Cryptography Properties

The cryptography plugin has no properties in the configuration.

Access Control Configuration

Access Control configuration consists of Governance document and Permissions document. Both governance and permissions files must be signed by the Permissions CA in S/MIME format. Participants use their own permissions CA to validate remote permissions. So, all permissions CA Certificates must be the same for all participants.

The signed document should use S/MIME version 3.2 format as defined in IETF RFC 5761 using SignedData Content Type (section 2.4.2 of IETF RFC 5761) formatted as multipart/signed (section 3.4.3 of IETF RFC 5761). This corresponds to the mime-type application/pkcs7-signature. Additionally the signer certificate should be be included within the signature.

Governance Document

The Governance document defines the security behavior of domains and topics. It is an XML document and its format is specified in OMG DDS Security Version 1.1 Section 9.4.1.2.3.

This section describes the properties that can be specified in a permissions document. An example of a governance document is provided in Create a signed governance document.
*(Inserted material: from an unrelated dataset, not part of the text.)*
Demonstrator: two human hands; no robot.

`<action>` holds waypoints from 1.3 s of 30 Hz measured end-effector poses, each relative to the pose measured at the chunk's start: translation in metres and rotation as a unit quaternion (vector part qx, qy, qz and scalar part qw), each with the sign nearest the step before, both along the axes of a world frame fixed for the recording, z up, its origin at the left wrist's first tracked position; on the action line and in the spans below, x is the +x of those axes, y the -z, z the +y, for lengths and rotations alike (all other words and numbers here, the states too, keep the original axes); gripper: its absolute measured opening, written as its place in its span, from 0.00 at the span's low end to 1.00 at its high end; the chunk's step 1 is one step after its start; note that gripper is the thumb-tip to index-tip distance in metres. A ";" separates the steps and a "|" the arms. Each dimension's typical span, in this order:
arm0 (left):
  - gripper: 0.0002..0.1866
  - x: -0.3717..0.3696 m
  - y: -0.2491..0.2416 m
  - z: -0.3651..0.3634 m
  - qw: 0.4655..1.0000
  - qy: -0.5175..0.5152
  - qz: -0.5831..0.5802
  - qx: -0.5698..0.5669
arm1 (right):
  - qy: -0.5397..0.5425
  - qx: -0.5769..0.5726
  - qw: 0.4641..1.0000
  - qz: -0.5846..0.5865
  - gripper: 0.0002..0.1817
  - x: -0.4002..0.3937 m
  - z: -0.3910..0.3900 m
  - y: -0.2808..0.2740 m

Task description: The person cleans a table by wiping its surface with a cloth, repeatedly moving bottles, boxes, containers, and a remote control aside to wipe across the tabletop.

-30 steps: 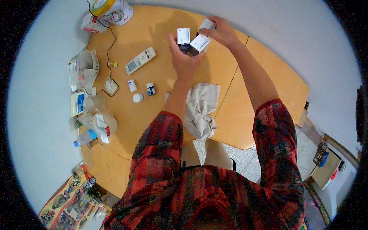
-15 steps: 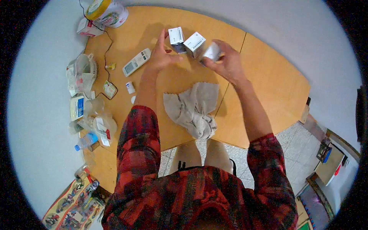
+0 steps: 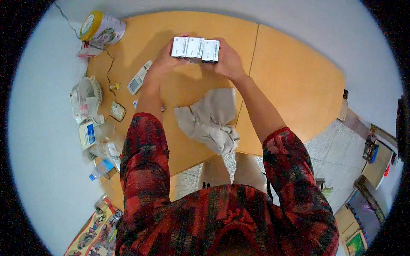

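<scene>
Three small white boxes (image 3: 194,47) with printed labels stand side by side in a row near the far edge of the table. My left hand (image 3: 167,56) wraps the row's left end. At the opposite end, my right hand (image 3: 229,62) grips the rightmost box, so the row is squeezed between both hands. Dark sides of the boxes show under their white tops. Closer to my body lies a crumpled beige cloth (image 3: 209,117). A white remote control (image 3: 139,80) rests left of my left forearm, partly covered by it.
A tub with a yellow lid (image 3: 104,29) stands at the far left. Along the left edge are a white basket (image 3: 95,94), a thin cable, a blue-and-white box (image 3: 87,133) and a plastic bottle (image 3: 101,170). A seam crosses the wooden table (image 3: 294,85).
The right-hand box has been brought left against the other two, and the three now line up. Both hands have closed on the row's ends. The camera view has shifted slightly.
</scene>
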State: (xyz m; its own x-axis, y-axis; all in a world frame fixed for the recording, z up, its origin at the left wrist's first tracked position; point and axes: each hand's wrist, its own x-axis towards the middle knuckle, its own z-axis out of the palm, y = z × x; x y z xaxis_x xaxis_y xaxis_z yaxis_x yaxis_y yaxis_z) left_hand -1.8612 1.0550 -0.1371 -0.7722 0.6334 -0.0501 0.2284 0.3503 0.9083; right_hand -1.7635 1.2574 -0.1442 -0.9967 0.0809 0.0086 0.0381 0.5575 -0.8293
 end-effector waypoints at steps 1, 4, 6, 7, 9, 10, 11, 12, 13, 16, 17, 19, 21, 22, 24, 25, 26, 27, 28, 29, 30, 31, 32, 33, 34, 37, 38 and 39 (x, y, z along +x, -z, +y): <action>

The options that are specified in Governance document must match with the remote node to establishing communication.

Protection Kinds

The domain governance document provides a means for the application to configure the kinds of cryptographic transformation applied to the complete RTPS Message, certain RTPS SubMessages, and the SerializedPayload RTPS submessage element that appears within the Data.

_images/rtps_message_structure.png

The configuration allows specification of five protection levels: NONE, SIGN, ENCRYPT, SIGN_WITH_ORIGIN_AUTHENTICATION and ENCRYPT_WITH_ORIGIN_AUTHENTICATION.

NONE

indicates no cryptographic transformation is applied.

SIGN

indicates the cryptographic transformation shall be purely a message authentication code (MAC), that is, no encryption is performed.

ENCRYPT

indicates the cryptographic transformation shall be an encryption followed by a message authentication code (MAC) computed on the ciphertext, also known as Encrypt-then-MAC.

SIGN_WITH_ORIGIN_AUTHENTICATION

indicates the cryptographic transformation shall be purely a set of message authentication codes (MAC), that is, no encryption is performed. This cryptographic transformation shall create a first “common authenticationcode” similar to the case where Protection Kind is SIGN. In addition the cryptographic transformation shall create additional authentication codes, each produced with a different secret key. The additional MACs prove to the receiver that the sender originated the message, preventing other receivers from impersonating the sender.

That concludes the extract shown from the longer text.